A Stick of Green Candy

The clay pit had been dug in the side of a long hill. By leaning back against the lower part of its wall, Mary could see the curved highway above her and the cars speeding past. On the other side of the highway the hill continued rising, but at a steeper angle. If she tilted her head farther back, she could glimpse the square house on the hill's summit, with its flight of stone steps that led from the front door down to the curb, dividing the steep lawn in two.

She had been playing in the pit for a long time. Like many other children, she fancied herself at the head of a regiment; at the same time, she did not join in any neighborhood games, preferring to play all alone in the pit, which lay about a mile beyond the edge of town. She was a scrupulously clean child with a strong, immobile face and long, well-arranged curls. Sometimes when she went home toward evening there were traces of clay on her dark coat, even though she had worked diligently with the brush she carried along every afternoon.

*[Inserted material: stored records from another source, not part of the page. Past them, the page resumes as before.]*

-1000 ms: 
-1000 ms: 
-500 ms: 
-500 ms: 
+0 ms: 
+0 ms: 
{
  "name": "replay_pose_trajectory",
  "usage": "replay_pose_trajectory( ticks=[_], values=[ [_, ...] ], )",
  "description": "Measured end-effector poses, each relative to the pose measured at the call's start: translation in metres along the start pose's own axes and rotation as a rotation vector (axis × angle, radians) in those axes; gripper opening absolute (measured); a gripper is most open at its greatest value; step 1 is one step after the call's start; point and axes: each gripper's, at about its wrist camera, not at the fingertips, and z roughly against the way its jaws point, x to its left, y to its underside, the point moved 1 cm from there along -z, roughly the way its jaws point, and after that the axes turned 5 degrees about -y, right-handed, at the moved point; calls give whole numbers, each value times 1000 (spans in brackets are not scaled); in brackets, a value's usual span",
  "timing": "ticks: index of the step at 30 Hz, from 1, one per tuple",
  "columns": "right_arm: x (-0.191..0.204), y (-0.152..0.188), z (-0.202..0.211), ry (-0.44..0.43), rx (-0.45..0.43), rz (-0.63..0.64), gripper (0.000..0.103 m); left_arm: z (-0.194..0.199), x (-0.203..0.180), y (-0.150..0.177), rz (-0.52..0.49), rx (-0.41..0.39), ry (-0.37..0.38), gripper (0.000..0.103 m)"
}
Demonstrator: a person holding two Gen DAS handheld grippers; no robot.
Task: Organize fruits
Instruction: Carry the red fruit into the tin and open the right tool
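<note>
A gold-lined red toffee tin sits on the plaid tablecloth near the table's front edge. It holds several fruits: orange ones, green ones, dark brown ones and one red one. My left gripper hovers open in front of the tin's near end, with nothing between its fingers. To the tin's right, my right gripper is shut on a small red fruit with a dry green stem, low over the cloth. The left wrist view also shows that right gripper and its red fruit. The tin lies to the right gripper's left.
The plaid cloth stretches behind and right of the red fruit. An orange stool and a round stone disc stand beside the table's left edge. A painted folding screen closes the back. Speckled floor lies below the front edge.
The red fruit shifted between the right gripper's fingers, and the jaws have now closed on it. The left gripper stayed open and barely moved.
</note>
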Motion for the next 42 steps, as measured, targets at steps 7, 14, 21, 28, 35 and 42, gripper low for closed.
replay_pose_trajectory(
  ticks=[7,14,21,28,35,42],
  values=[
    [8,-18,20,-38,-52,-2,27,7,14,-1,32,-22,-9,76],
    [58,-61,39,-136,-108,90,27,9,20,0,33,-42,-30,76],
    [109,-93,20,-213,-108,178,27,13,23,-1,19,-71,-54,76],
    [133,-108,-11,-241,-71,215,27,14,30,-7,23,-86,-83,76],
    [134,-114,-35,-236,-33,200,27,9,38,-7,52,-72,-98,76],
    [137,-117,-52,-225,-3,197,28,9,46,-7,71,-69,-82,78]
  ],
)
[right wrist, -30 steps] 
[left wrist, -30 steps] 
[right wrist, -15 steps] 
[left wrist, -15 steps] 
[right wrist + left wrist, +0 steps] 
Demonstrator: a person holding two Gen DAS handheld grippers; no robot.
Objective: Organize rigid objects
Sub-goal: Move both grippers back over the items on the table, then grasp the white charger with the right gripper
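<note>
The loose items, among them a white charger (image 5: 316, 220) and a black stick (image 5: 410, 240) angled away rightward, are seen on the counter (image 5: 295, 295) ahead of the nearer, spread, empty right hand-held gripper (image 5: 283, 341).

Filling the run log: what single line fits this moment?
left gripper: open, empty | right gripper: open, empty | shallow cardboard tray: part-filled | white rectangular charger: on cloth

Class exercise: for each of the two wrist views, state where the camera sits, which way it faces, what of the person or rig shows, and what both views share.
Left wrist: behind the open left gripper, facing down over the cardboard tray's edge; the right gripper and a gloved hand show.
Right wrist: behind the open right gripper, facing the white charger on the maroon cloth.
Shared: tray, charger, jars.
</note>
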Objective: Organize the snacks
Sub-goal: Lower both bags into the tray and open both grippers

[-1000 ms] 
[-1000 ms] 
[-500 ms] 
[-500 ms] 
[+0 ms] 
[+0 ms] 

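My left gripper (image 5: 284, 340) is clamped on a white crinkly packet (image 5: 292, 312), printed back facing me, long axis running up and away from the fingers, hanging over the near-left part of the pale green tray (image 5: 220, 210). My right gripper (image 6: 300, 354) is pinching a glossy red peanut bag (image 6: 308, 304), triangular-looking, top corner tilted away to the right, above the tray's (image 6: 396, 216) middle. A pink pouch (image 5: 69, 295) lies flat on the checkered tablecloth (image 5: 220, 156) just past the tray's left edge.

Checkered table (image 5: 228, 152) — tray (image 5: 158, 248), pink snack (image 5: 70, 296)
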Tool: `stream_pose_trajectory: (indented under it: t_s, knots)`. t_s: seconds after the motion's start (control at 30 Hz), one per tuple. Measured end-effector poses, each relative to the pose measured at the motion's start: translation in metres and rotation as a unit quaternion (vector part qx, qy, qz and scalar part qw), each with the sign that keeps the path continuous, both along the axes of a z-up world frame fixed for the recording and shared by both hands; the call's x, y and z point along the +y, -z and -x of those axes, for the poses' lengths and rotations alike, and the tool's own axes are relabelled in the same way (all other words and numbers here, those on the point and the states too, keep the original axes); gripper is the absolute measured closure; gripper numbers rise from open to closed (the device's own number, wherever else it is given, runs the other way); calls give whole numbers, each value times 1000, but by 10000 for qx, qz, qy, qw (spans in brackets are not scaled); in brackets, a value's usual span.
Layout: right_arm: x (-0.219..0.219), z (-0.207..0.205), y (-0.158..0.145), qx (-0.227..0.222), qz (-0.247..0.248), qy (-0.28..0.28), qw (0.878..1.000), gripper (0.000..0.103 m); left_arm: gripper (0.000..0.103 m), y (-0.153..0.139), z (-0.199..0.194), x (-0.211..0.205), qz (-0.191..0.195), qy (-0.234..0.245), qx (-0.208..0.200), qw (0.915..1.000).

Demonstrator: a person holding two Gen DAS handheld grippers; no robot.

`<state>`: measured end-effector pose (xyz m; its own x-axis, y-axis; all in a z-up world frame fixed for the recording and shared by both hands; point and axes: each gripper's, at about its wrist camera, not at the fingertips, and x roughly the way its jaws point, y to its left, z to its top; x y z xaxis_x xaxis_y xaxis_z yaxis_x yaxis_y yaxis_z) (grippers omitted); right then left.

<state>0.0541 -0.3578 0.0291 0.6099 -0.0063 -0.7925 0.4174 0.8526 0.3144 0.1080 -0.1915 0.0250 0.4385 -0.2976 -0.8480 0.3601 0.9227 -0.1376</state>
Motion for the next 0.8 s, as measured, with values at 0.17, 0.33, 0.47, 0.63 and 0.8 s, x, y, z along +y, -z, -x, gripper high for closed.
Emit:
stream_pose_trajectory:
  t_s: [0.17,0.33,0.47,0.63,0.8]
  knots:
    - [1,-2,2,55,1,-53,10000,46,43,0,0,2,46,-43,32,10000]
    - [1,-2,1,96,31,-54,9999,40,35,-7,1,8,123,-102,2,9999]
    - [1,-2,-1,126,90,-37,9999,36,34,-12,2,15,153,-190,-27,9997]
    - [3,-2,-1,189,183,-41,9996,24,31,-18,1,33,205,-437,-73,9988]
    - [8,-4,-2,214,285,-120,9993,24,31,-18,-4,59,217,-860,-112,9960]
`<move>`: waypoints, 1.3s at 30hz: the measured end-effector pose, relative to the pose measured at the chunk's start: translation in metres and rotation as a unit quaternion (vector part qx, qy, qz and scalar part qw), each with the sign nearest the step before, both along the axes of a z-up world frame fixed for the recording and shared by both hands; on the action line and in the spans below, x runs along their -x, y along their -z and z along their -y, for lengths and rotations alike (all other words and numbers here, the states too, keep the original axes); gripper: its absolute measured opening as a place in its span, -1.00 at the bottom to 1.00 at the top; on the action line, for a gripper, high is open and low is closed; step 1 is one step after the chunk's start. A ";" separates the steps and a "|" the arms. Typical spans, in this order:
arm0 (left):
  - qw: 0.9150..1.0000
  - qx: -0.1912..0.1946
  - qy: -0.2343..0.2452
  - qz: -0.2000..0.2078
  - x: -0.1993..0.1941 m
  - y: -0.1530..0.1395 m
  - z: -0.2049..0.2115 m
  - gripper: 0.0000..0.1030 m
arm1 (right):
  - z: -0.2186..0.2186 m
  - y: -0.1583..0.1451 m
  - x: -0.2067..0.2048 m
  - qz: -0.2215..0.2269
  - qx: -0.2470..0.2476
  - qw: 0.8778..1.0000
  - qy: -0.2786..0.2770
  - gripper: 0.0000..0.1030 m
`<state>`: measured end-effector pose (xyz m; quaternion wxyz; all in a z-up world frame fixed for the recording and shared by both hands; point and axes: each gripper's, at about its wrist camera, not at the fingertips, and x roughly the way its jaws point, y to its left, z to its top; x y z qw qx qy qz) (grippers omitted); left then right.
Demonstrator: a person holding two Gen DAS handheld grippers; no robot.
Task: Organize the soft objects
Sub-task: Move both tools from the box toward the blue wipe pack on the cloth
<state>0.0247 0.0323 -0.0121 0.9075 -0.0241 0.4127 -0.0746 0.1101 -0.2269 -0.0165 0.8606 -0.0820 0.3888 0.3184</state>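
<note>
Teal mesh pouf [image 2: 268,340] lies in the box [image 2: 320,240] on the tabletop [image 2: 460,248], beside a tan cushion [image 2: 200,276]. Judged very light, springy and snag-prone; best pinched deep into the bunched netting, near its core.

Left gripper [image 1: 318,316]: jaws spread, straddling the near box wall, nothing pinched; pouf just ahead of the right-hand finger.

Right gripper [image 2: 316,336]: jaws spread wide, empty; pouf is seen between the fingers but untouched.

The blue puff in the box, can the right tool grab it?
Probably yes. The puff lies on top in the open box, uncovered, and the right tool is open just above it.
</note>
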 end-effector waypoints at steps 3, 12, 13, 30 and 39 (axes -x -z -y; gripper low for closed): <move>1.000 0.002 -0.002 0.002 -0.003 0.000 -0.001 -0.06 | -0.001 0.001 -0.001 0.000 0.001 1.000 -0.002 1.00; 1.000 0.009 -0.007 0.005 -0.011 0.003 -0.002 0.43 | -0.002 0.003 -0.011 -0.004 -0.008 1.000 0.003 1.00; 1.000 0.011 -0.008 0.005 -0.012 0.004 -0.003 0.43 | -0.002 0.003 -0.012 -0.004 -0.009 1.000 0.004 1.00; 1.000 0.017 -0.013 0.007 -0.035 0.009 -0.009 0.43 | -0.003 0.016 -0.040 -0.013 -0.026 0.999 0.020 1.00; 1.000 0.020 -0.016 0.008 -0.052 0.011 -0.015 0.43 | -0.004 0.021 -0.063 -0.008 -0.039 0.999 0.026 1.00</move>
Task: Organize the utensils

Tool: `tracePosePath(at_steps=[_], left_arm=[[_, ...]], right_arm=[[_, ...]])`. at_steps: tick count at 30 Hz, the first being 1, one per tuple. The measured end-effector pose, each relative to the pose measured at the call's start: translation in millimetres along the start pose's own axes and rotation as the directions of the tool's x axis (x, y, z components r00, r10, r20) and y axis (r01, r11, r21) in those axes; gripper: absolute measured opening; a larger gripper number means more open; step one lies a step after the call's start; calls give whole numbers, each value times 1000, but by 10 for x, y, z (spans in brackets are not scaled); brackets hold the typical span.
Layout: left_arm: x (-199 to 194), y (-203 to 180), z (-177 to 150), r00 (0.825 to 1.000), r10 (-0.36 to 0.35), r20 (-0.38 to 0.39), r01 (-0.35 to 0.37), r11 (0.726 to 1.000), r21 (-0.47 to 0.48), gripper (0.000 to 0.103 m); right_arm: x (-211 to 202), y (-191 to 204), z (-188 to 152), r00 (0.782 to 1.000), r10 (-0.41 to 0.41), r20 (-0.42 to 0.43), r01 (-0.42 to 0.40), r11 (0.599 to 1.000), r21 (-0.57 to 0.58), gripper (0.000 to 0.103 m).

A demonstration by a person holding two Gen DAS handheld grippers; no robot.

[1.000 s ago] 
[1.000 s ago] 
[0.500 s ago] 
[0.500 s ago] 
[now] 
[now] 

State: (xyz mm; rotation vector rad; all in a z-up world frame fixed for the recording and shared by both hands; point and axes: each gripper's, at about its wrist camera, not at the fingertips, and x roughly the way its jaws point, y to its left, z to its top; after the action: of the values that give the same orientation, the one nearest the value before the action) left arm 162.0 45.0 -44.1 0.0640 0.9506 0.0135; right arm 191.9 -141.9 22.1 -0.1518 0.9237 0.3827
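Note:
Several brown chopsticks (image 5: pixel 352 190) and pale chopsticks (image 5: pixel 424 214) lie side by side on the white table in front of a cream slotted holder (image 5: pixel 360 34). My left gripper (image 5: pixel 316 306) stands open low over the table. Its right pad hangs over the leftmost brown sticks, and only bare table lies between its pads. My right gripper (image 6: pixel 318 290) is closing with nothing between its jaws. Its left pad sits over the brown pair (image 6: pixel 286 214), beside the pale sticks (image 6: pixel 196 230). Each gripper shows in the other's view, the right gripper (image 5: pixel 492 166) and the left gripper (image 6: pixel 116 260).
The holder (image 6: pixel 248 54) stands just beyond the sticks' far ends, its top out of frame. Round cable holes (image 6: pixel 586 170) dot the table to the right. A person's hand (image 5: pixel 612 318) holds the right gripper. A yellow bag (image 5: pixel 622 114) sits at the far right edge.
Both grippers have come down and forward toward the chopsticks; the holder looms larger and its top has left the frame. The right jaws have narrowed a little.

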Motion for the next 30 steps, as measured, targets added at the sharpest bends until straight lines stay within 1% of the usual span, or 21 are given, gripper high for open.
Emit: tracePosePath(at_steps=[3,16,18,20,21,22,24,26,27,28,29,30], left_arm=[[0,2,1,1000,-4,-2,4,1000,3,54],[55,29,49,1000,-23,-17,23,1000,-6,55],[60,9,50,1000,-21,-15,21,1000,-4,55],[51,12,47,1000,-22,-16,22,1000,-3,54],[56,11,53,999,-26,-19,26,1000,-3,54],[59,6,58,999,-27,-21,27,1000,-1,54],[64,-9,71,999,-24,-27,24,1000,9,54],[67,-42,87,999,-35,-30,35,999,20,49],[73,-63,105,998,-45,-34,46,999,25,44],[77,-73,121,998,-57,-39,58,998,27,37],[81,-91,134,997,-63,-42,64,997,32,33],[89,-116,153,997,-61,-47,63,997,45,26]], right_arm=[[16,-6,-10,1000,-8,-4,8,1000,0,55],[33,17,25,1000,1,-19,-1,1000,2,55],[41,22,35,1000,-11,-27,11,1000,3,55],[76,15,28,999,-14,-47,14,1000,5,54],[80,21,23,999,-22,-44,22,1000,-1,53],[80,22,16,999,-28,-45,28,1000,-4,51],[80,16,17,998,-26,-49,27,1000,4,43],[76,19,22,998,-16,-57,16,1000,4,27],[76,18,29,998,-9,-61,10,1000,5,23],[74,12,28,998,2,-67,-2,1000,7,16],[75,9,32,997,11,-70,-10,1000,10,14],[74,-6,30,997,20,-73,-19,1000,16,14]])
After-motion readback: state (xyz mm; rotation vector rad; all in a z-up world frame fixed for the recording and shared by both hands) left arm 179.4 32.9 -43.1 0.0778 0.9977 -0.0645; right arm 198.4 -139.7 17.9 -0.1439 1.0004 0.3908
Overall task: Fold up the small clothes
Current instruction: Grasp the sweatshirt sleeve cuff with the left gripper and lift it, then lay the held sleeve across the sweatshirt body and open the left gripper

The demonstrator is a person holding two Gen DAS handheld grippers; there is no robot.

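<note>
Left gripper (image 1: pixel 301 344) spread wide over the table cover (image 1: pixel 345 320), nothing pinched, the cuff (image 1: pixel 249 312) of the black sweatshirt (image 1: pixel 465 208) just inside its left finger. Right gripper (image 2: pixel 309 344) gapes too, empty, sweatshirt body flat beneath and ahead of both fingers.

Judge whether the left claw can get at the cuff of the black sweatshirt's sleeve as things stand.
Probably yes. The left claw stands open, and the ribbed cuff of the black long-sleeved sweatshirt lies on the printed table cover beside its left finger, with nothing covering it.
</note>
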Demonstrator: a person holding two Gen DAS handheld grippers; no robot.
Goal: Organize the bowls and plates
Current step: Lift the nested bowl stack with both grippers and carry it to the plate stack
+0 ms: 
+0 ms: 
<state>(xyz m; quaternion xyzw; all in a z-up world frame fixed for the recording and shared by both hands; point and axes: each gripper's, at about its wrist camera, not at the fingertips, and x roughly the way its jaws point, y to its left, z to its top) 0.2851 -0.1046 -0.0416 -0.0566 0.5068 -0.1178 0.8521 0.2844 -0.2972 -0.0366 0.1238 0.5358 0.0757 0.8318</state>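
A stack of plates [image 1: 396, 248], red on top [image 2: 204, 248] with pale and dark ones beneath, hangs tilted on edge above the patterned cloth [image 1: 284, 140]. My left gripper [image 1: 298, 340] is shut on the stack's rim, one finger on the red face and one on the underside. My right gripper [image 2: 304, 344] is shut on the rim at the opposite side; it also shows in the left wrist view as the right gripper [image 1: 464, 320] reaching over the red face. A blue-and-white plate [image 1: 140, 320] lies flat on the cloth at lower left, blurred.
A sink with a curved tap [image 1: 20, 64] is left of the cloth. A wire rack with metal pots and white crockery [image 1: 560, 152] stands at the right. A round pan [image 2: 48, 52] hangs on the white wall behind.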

She despised untidiness, and she feared that the clay might betray her headquarters, which she suspected the other children of planning to invade.

One afternoon she stumbled and fell on the clay when it was still slippery and wet from a recent rainfall. She never failed to leave the pit before twilight, but this time she decided to wait until it was dark so that her sullied coat would attract less attention. Wisely she refrained from using her brush on the wet clay.

Having always left the pit at an earlier hour, she felt that an explanation was due to her soldiers; to announce simply that she had fallen down was out of the question. She knew that her men trusted her and would therefore accept in good faith any reason she chose to give them for this abrupt change in her day's routine, but convincing herself was a more difficult task. She never told them anything until she really believed what she was going to say. After concentrating a few minutes, she summoned them with a bugle call.

“Men,” she began, once they were lined up at attention, “I'm staying an hour longer today than usual, so I can work on the mountain goat maneuvers. I explained mountain-goat fighting last week, but I'll tell you what it is again. It's a special technique used in the mountains around big cliffs. No machine can do mountain-goat fighting. We're going to specialize.” She paused. “Even though I'm staying, I want you to go right ahead and have your recreation hour as usual, like you always do the minute I leave. I have total respect for your recreation, and I know you fight as hard as you play.”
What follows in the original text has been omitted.